This sets the optimal range for wolfsort between 8 * 8 (64) and 8 * 65536 (524,288) elements. Beyond the optimal range performance will degrade steadily. Once the average bucket size reaches the threshold of 18 elements (1,179,648 total elements) the sort becomes less optimal than quicksort, though it retains a computational advantage for a little while longer. However, by recursing once, wolfsort increases the optimal range to 1 trillion elements.
By computing the minimum and maximum value in the data distribution, the number of buckets are optimized further to target the sweet spot.
Dropsort
Dropsort was first proposed as an alternative sorting algorithm by David Morgan in 2006, it makes one pass and is lossy. The algorithm was reinvented in 2018 as Stalin sort. The concept of dropping hash entries in a non-lossy manner was independently developed by Marshall Lochbaum in 2018 and is utilized in his 2022 release of rhsort (Robin Hood Sort).
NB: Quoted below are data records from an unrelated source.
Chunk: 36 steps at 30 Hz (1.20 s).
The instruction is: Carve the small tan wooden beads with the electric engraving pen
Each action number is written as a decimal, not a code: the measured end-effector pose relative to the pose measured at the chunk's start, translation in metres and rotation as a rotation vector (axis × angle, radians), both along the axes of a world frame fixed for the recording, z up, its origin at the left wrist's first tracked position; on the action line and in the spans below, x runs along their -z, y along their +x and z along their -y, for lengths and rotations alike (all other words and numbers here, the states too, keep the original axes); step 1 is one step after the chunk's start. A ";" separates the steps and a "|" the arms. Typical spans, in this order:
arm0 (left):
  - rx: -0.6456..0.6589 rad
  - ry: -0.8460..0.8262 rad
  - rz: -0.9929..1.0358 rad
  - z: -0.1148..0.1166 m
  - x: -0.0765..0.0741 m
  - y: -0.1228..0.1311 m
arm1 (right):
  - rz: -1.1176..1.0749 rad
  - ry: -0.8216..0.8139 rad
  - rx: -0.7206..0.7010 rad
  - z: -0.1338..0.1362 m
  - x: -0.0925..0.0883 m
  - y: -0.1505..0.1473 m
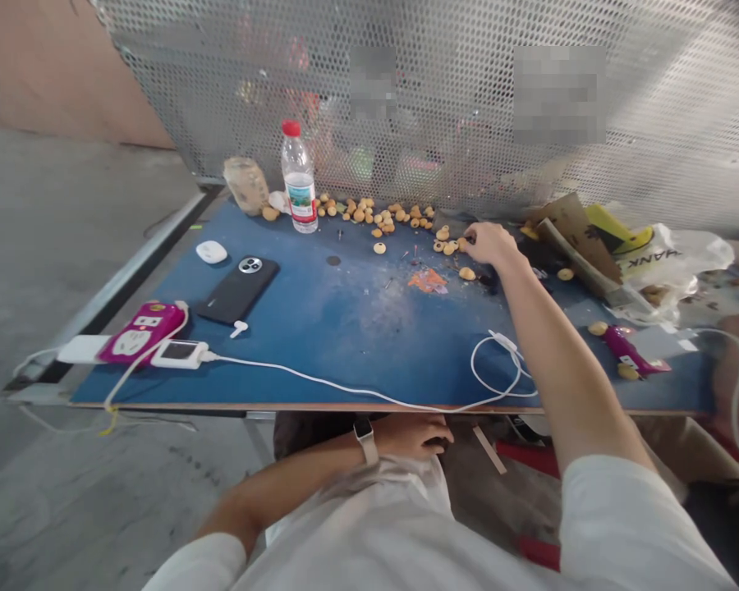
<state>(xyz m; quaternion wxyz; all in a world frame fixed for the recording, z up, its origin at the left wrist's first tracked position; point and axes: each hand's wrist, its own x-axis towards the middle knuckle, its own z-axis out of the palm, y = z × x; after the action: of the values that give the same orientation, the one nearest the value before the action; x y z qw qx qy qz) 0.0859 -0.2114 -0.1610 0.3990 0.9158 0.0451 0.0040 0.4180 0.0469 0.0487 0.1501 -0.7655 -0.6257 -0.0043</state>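
My right hand [489, 244] reaches to the back of the blue table [332, 312], its fingers closed at the right end of a row of small tan round pieces [449, 246]. What is between the fingertips is too small to make out. A single tan piece [466, 273] lies just below that hand, and another [379, 248] sits apart to the left. Below the table's front edge, my left hand [415, 435] rests by my lap, a watch on its wrist. Its fingers are curled loosely, and whether they hold anything is hidden.
A water bottle [300, 185] stands at the back left. Nearby are a phone [239, 289], a white case [211, 252] and a purple pack [144, 332]. A white cable [320, 380] runs along the front. Cardboard [576, 246] and a plastic bag [671, 263] lie right; perforated metal rises behind.
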 end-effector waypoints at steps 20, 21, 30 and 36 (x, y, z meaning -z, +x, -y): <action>0.047 0.068 0.414 -0.027 -0.181 -0.106 | -0.336 0.217 -0.340 0.053 -0.022 -0.053; -0.048 0.118 0.433 -0.042 -0.192 -0.105 | -0.349 0.211 -0.348 0.062 -0.027 -0.065; -0.787 0.304 0.519 -0.231 -0.205 -0.073 | -0.470 0.234 -0.406 0.082 -0.023 -0.143; -0.744 0.454 0.369 -0.234 -0.185 -0.073 | -0.607 0.266 -0.585 0.063 0.019 -0.154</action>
<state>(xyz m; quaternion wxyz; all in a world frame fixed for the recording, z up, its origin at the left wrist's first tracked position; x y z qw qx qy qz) 0.0131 0.0231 0.0243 0.1616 0.8856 0.2963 0.3190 0.2640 -0.0163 0.0298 0.4191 -0.4968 -0.7376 0.1831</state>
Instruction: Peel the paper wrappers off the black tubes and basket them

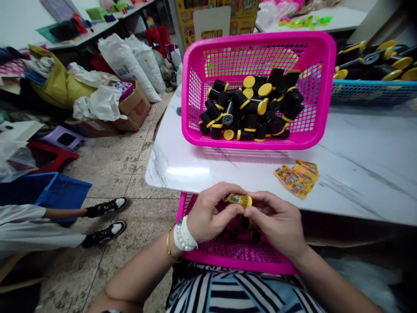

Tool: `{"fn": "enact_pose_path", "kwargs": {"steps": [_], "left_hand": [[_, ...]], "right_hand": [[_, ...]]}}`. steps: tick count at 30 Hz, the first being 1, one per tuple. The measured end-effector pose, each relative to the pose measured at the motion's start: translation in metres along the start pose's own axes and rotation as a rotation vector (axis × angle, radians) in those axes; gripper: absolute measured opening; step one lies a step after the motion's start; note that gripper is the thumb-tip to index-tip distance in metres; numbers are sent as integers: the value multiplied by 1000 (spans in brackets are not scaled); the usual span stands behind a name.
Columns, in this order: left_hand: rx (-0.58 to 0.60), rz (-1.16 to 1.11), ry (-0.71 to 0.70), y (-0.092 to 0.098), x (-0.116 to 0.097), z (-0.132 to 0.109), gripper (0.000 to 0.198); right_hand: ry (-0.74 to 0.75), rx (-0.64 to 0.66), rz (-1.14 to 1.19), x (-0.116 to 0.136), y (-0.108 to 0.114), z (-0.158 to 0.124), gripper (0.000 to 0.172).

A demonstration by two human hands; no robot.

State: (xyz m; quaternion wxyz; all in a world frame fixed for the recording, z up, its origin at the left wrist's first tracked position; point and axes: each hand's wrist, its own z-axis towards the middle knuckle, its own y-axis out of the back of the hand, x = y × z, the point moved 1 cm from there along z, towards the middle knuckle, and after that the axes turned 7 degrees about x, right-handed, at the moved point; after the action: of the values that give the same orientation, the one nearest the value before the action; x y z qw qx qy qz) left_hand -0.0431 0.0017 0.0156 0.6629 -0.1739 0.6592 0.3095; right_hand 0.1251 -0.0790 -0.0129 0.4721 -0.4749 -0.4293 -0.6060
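Between my two hands is a small canister [239, 199] with a yellow label and a yellow cap. My left hand [217, 211] has its fingers wrapped round the canister's body. At the cap end, the thumb and fingers of my right hand [276, 219] pinch it. Below my hands a pink basket [241, 256] holds a few dark canisters. On the table, a larger pink basket [257, 144] contains several black canisters with yellow caps. Yellow printed labels [297, 179] lie in a loose pile on the white table [358, 161], right of my hands.
A blue basket [371, 92] with black and yellow pieces stands at the back right. To the left, a person's legs and shoes [106, 234] reach across the floor. White sacks [127, 65], cardboard boxes [135, 108] and a purple stool [67, 138] are behind on the left.
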Motion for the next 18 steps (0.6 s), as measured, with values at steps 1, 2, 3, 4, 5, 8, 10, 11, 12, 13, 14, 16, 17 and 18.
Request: {"fn": "enact_pose_path", "kwargs": {"steps": [1,2,3,4,5,8,10,11,12,13,14,16,17,18], "left_hand": [[38,-37,1,0,1,1,20],[86,-105,23,0,3,3,20],[132,-186,62,0,6,4,21],[161,-264,114,0,8,6,22],[170,-329,174,1,11,7,24],[123,-434,340,-1,17,10,35],[120,-526,396,-5,18,11,40],[136,-605,407,-8,17,12,42],[156,-701,412,-11,16,12,43],[174,-801,412,-14,16,12,44],[181,-888,411,-17,15,12,44],[168,-986,433,-24,17,11,42],[143,-1003,447,-27,18,10,42],[117,-1010,456,-31,20,10,43]], "right_hand": [[-77,28,73,-2,-1,-1,22],[-134,63,120,-4,-2,-2,22],[-172,101,144,-5,-1,-3,22],[-191,134,154,-5,1,-3,22],[-192,154,155,-5,4,-3,21],[-107,167,91,-1,13,1,31],[23,180,-36,3,16,3,38],[100,175,-95,4,17,4,37],[173,154,-135,5,17,4,34],[237,118,-150,5,17,4,33],[282,73,-146,6,17,4,34],[320,14,-145,5,18,3,37],[321,12,-172,5,18,3,38],[323,25,-212,5,18,2,39]]}}
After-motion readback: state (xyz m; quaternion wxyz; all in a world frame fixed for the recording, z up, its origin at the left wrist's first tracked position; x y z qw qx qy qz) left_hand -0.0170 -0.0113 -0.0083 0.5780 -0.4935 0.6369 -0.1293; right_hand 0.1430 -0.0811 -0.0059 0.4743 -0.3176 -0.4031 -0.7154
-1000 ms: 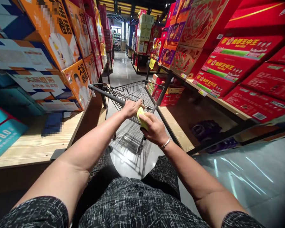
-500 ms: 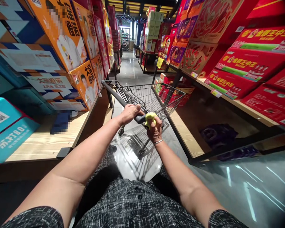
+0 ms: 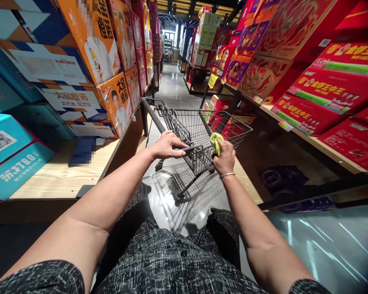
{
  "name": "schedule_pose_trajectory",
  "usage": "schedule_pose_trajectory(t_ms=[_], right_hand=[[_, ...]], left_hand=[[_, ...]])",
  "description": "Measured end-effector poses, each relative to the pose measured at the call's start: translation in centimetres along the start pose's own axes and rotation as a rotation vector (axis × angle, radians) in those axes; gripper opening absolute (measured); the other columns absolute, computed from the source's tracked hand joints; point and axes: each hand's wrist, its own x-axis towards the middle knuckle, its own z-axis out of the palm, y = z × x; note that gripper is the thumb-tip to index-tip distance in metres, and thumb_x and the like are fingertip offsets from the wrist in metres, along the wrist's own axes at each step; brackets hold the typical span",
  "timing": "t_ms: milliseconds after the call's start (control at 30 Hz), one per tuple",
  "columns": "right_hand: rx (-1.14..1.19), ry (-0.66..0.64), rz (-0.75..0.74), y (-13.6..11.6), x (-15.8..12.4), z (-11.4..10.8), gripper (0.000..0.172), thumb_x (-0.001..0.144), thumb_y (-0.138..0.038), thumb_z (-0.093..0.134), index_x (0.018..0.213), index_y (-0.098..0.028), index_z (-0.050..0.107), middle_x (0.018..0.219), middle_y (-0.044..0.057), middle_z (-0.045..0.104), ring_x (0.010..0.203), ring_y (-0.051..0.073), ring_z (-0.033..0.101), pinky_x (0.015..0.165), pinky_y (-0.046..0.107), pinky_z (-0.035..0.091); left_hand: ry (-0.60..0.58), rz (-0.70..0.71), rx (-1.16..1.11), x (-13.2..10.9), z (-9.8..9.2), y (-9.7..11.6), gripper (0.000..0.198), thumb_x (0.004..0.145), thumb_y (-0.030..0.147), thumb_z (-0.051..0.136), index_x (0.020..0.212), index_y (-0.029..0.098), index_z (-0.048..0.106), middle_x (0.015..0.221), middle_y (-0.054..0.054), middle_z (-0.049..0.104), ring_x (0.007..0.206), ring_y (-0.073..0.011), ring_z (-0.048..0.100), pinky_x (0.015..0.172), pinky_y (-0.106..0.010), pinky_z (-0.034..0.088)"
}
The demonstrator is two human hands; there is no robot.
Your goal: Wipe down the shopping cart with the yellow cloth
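Observation:
A black wire shopping cart stands in the aisle, turned at an angle, its thick handle bar running from upper left toward the middle. My left hand lies over the near end of that handle, palm down, with its fingers stretched out and apart. To the right, my right hand is closed round a crumpled yellow-green cloth, beside the cart's near corner. A bracelet circles the right wrist. The basket's wire mesh shows no goods inside.
Orange and white cartons and a turquoise box stand on the wooden shelf at left. Red boxes fill the right shelf, with purple packs below. The tiled aisle floor runs ahead between the shelves.
My right hand has moved right with the cloth, away from the handle. The fingers of my left hand have loosened and stretched out. The cart sits slightly further right in view.

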Motion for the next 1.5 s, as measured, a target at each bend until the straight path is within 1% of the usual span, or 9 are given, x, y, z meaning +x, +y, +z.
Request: schedule_pose_trajectory(t_ms=[133,300,600,767,1100,1267,1333,1400,1500], right_hand=[[0.133,-0.332,-0.200,-2.1,2.2,-0.5,0.073,0.069,-0.007,0.054,0.141,-0.022,0.058,0.135,0.010,0.055,0.123,0.026,0.057,0.109,0.038,0.047],[0.184,-0.418,-0.352,-4.2,2.7,-0.6,0.073,0.071,-0.006,0.053,0.141,-0.025,0.058,0.131,0.006,0.060,0.123,0.022,0.058,0.110,0.034,0.047],[-0.501,-0.535,0.053,-0.4,7.5,-1.3,0.059,0.085,-0.022,0.052,0.141,-0.039,0.056,0.142,0.007,0.051,0.105,0.029,0.066,0.083,0.040,0.052],[-0.576,-0.559,0.049,-0.5,7.9,-0.1,0.056,0.087,-0.024,0.052,0.142,-0.036,0.055,0.137,0.010,0.050,0.102,0.027,0.066,0.081,0.037,0.051],[-0.556,-0.579,-0.138,-5.8,7.1,1.0,0.058,0.083,-0.027,0.058,0.141,-0.027,0.057,0.126,0.014,0.059,0.097,0.026,0.068,0.077,0.034,0.052],[-0.428,-0.757,-0.095,-7.1,9.9,0.0,0.062,0.080,-0.028,0.064,0.141,-0.027,0.057,0.103,0.007,0.073,0.082,0.020,0.068,0.068,0.027,0.049],[-0.447,-0.711,-0.065,-6.8,10.6,-0.6,0.059,0.080,-0.029,0.064,0.139,-0.027,0.060,0.105,0.008,0.074,0.083,0.021,0.069,0.069,0.028,0.049],[-0.520,-0.641,-0.071,-6.1,10.6,-1.0,0.056,0.079,-0.029,0.065,0.135,-0.026,0.062,0.112,0.010,0.074,0.090,0.023,0.069,0.073,0.030,0.049],[-0.568,-0.763,-0.125,-5.1,9.6,-1.0,0.055,0.077,-0.024,0.064,0.133,-0.028,0.065,0.113,0.009,0.075,0.095,0.023,0.069,0.076,0.030,0.049]], left_hand=[[0.060,0.022,0.021,-0.4,0.2,-0.6,0.035,0.083,0.048,0.067,0.110,0.031,0.080,0.102,0.000,0.078,0.110,-0.0236,0.060,0.119,-0.048,0.016],[0.171,0.093,0.014,-1.2,0.4,-2.1,0.028,0.085,0.041,0.067,0.105,0.029,0.081,0.119,-0.003,0.074,0.119,-0.0254,0.054,0.116,-0.046,0.026],[0.213,0.038,0.064,-3.6,-1.0,-4.6,0.029,0.094,0.036,0.058,0.114,0.030,0.079,0.125,-0.005,0.069,0.126,-0.0285,0.047,0.114,-0.051,0.032],[0.279,0.029,0.043,-4.6,-1.3,-7.0,0.037,0.098,0.031,0.051,0.131,0.029,0.069,0.132,-0.007,0.064,0.134,-0.0282,0.046,0.119,-0.052,0.031],[0.679,-0.567,0.148,-4.8,-2.5,-9.9,0.029,0.096,0.025,0.055,0.117,0.031,0.075,0.144,-0.005,0.052,0.141,-0.0285,0.040,0.121,-0.046,0.034],[0.661,-0.719,0.178,-2.9,-1.7,-9.2,0.052,0.093,0.032,0.061,0.145,0.028,0.057,0.165,-0.007,0.027,0.157,-0.0355,0.009,0.128,-0.054,0.018],[0.653,-0.762,0.176,-2.3,-1.0,-8.7,0.066,0.091,0.034,0.065,0.154,0.028,0.045,0.170,-0.007,0.015,0.159,-0.0368,-0.002,0.128,-0.057,0.012],[0.629,-0.768,0.161,-1.8,-0.2,-8.4,0.072,0.091,0.035,0.065,0.157,0.029,0.038,0.173,-0.007,0.008,0.159,-0.0368,-0.008,0.127,-0.060,0.009],[0.559,-0.743,0.107,-0.8,0.7,-8.6,0.075,0.093,0.034,0.063,0.160,0.026,0.033,0.174,-0.009,0.001,0.160,-0.0361,-0.007,0.127,-0.059,0.012]])
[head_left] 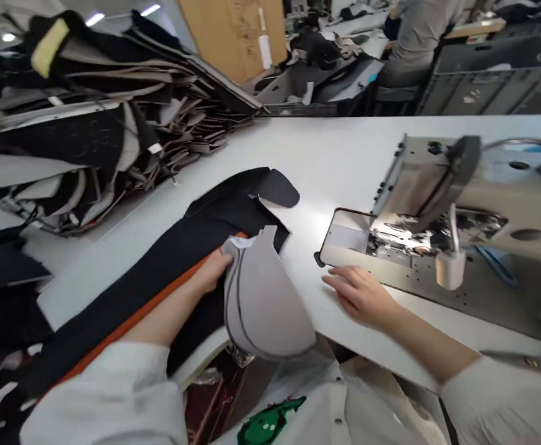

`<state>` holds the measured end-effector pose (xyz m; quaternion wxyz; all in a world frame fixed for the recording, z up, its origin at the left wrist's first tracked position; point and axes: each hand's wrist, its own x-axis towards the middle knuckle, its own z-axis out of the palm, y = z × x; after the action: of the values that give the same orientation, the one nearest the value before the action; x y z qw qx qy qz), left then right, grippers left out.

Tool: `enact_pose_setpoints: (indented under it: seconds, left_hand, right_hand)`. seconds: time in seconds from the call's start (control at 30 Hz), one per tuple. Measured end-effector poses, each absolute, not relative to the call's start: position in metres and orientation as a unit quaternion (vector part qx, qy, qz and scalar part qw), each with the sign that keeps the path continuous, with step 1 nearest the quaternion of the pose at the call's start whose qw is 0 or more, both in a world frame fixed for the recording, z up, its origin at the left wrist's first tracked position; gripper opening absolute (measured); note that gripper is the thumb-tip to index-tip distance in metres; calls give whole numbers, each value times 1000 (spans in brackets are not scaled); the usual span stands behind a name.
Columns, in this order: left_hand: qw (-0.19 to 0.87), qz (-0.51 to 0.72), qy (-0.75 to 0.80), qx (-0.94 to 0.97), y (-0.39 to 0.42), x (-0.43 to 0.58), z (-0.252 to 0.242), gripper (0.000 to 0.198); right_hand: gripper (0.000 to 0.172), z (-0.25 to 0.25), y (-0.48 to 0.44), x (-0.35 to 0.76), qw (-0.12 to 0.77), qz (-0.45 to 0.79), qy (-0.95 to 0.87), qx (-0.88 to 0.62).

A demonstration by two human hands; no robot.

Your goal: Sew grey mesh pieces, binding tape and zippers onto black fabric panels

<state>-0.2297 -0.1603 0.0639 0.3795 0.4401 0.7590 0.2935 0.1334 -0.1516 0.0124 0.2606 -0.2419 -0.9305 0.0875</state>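
My left hand (210,272) is closed on the edge of a sewn fabric piece, a grey curved panel (264,303) with dark stitching joined to long black fabric (191,247) with an orange edge. The panel hangs over the near edge of the white table (326,161). My right hand (360,293) lies flat on the table with fingers stretched out, just in front of the sewing machine's metal bed plate (344,241). It holds nothing.
An industrial sewing machine (460,204) stands at the right. A high stack of cut black, grey and beige fabric pieces (89,123) fills the left side. A cardboard sheet (238,34), grey crates (493,80) and a seated person (419,37) are at the back.
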Motion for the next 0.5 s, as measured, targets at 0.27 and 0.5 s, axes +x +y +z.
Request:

Wolfsort allocates 4n memory to allow some deviancy in the data distribution and minimize bucket overflow. In the case an element is too deviant and overflows the bucket, it is copied in-place to the input array. In near-optimal cases this results in a minimal drip, in the worst case it will result in a downpour of elements being copied to the input array.
While a centrally planned partitioning system has its weaknesses, the worst case is mostly alleviated by using fluxsort on the deviant elements once partitioning finishes. Fluxsort is adaptive and is generally strong against distributions where wolfsort is weak.
The overall performance gain from incorporating dropsort into wolfsort is approximately 20%, but can reach an order of magnitude when the fallback is synergetic with fluxsort. Deviant distributions can deceive wolfsort for a time, but not a very long time.
Small number sorting
Since wolfsort uses auxiliary memory, each partition is stable once partitioning completes. The next step is to sort the content of each bucket using fluxsort. If the number of elements in a bucket is below 32, fluxsort defaults to quadsort, which is highly optimized for sorting small arrays using a combination of branchless parity merges and twice-unguarded insertion.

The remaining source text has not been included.